И осенило — ясновидение-не ясновидение, но интуиция точно сработала: "Ну конечно, не хватает внимания! Я же с ним последнюю неделю почти не играю, нет времени. И домой поздно прихожу, вот он и обиделся. Акция протеста, "Трудный ребенок-3"! И плюс энергию некуда девать…"

Из педагогических соображений Янка выждала десять минут, сверяясь с хронически отстающими настольными часами, и выудила из хранилища под диваном Гаврюхины старые игрушки. Особым успехом у него обычно пользовалась самодельная мышь Маргарита, сварганенная из кусочка серого меха: хвост — отчикрыженная втихаря бахрома от маминого шарфа (та все равно его не носит), глаза — пупырчатые черные пуговки, и на шее вместо ошейника длинный, не раз проверенный на прочность шелковый шнурок. "Не мышь, а произведение искусства!" — без ложной скромности воздала себе по заслугам Яна, вертя в руках Гаврюхину мышь.

Гаврила воодушевился как котенок, а не солидный годовалый кот: гонял свою добычу по всей комнате, прижав от азарта уши вплотную к лобастой голове. Наконец настиг, цапнул лапой, издал душераздирающий боевой клич и с Маргаритой в зубах с размаху вскарабкался на штору. А Яна в полном изнеможении повалилась на диван: да-а, нелегкое это дело — выгулять в небольшой комнате гиперактивного кота! На улицу б его, чтоб порезвился да накопленный на зиму жирок маленько согнал, да только вот боязно… Не на поводке же выводить, честное слово! Дворовые коты засмеют.

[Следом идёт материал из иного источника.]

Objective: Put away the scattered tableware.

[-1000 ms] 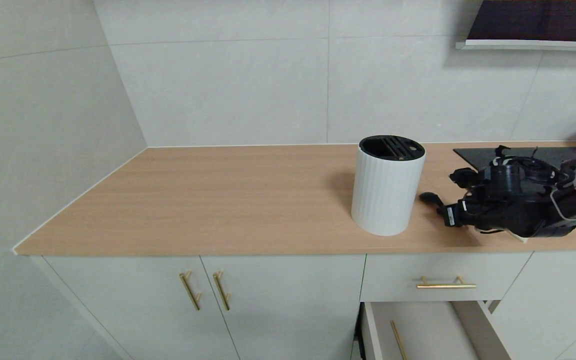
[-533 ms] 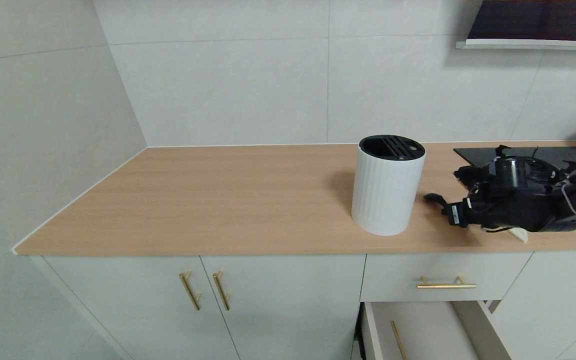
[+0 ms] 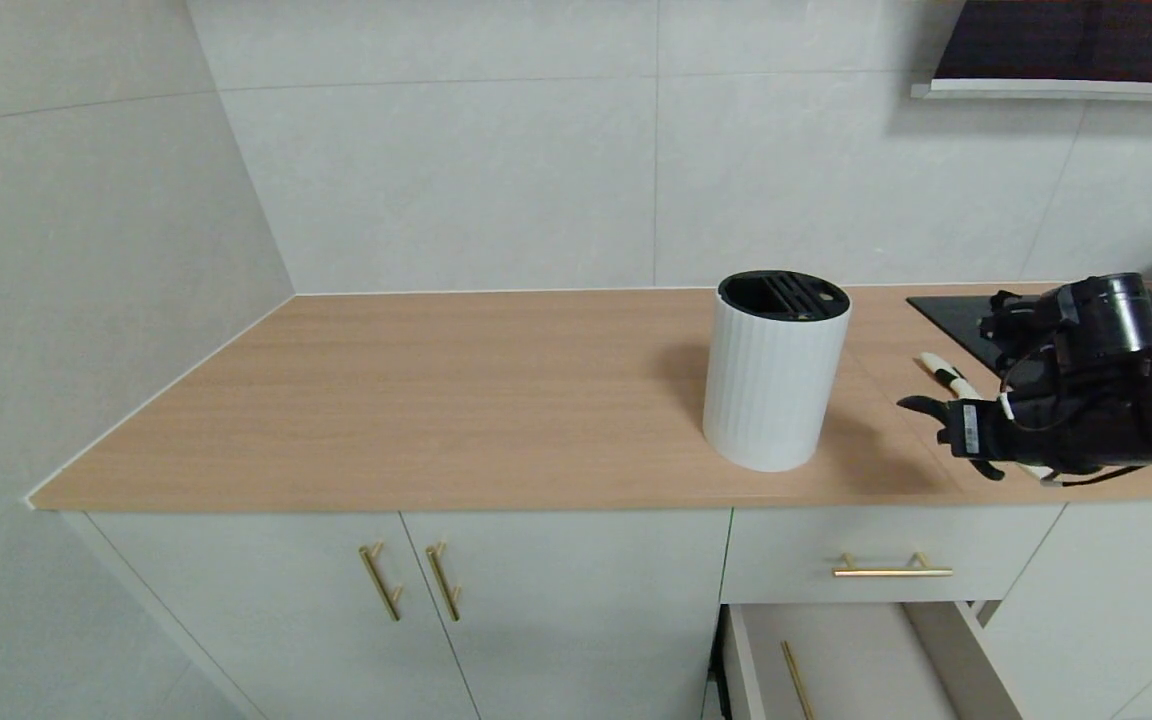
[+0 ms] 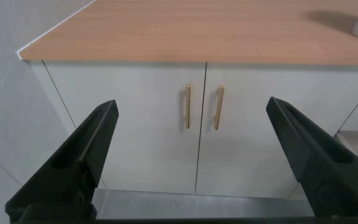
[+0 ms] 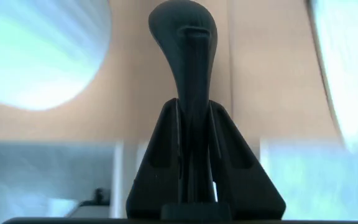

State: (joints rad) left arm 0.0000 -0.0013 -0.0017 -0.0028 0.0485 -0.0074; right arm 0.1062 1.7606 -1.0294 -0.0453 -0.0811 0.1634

Богдан опять не позвонил. Янка не меньше часа ошивалась в прихожей возле телефона, надеясь на что-то нереальное — ведь случаются же в жизни чудеса! Мысли в голове роились не самые оптимистические: а что, если он именно сегодня звонил на трубу и там, понятное дело, никто не ответил? (Кроме секретарши Леночки, разве что.) Тогда он мог решить, что его просто-напросто игнорируют — самый простой вывод, что напрашивается сам собой… А это значит, все кончено, нет никакой надежды.

Вот и сбылось ее недавнее пророчество: ни Богдана тебе, ни Сережки! Осталась с носом. Все-таки Мастер была права: надо приучаться следить за своими мыслями, особенно негативными, а то практически все сбывается… Сама себе накаркала.